Les annonces faites aujourd’hui marquent une étape importante pour l’endurance. Qu’est-ce qu’elles représentent pour vous à court et à long terme ?
“Elles étaient nécessaires. Nous sommes quand même dans une époque un peu compliquée. Il était donc important de montrer à tous les intervenants, et notamment aux marques automobiles, que nous disposions d’une stratégie très stable, compétitive en termes de budget et intégrant tous les éléments recherchés aujourd’hui, aussi bien sur le plan de l’écologie que sur de nombreux autres paramètres qui concernent l’ensemble de la société. Nous voulions démontrer que, sur la durée, le règlement est remarquablement stable et remarquablement incitatif.
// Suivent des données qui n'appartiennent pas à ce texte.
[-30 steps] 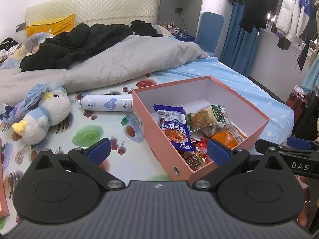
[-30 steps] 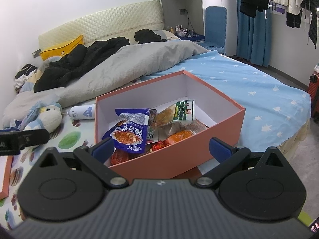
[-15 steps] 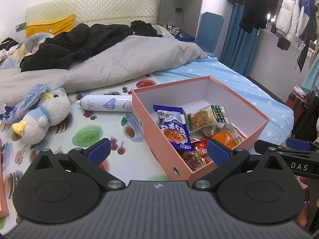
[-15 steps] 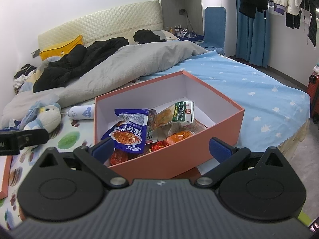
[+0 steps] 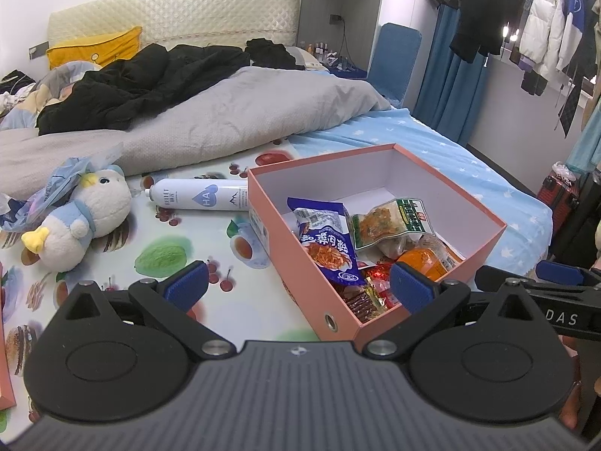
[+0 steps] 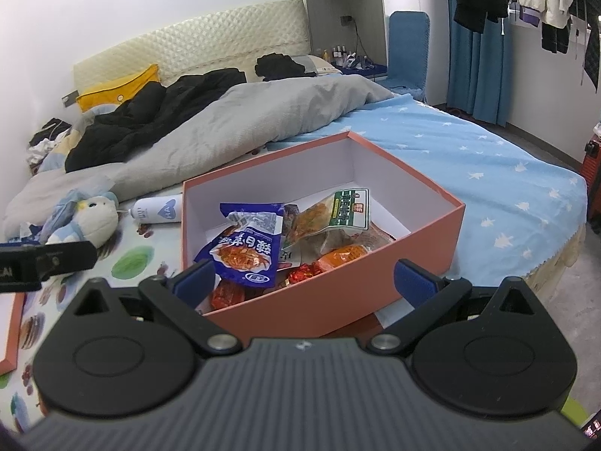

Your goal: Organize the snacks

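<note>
Left wrist view
Left gripper: jaws apart, nothing between them, hovering at the box's near corner
Box: salmon card, white inside, rigid, open top, on the bed at 1 o'clock
Blue packet: glossy crinkled film, leaning on the left wall
Green-label pouch: clear, slick, lumpy filling
Bottle: white smooth cylinder lying at 11 o'clock, touching the box
Plush bird: soft, at 10 o'clock

Right wrist view
Right gripper: jaws apart, empty, near wall of the box between them
Orange packet: shiny, half buried
Risk: film packets likely slip or tear under pinching; light box on soft bedding may tip or slide if nudged; grippers close together, may collide
</note>
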`<state>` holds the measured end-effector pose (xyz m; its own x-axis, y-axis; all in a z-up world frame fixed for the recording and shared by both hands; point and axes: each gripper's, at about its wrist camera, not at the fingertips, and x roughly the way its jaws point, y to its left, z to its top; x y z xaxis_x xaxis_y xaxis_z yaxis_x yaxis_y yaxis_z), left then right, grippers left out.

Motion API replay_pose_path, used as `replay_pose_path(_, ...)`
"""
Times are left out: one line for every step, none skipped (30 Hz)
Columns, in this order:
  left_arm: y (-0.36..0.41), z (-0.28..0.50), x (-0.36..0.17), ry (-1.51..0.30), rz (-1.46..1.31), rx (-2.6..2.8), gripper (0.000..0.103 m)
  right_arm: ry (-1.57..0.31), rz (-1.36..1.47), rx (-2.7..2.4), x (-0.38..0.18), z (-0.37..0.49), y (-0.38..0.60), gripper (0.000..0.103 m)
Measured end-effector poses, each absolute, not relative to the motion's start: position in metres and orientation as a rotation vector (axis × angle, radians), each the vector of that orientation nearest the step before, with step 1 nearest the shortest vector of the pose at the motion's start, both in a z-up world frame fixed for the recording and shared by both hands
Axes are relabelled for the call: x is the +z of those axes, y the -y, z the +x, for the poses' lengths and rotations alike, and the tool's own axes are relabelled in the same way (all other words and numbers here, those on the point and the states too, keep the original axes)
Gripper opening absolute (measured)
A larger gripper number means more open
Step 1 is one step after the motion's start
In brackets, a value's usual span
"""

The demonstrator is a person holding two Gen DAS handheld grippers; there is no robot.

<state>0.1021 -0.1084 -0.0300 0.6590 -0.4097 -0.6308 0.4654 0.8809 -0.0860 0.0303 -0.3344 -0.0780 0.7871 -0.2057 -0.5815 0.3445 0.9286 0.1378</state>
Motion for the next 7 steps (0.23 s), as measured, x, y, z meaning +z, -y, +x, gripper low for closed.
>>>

Aujourd’hui, nous avons beaucoup de marques et un plateau fabuleux. Mais nous constatons également que d’autres constructeurs montrent le bout de leur nez, y compris des marques chinoises. Nous sommes devenus une catégorie très attractive. L’endurance retrouve ses lettres de noblesse. Je ne dis pas que nous y sommes totalement, mais nous sommes clairement de retour à un âge d’or que tout le monde attendait. Le succès populaire ne se dément pas. Nous avons aujourd’hui tous les ingrédients qui permettent d’affirmer que le succès est à notre porte.”
Si l’on lit entre les lignes, cela signifie-t-il que d’autres constructeurs pourraient rejoindre la catégorie Hypercar ?
“Bien évidemment. De nombreuses marques étudient actuellement cette possibilité. Certaines qui ont quitté l’endurance réfléchissent même à un retour (allusion à Porsche, ndlr). Tout le monde constate que le succès est total et que les retombées, ainsi que les retours sur investissement, sont remarquables. C’est donc extrêmement incitatif.”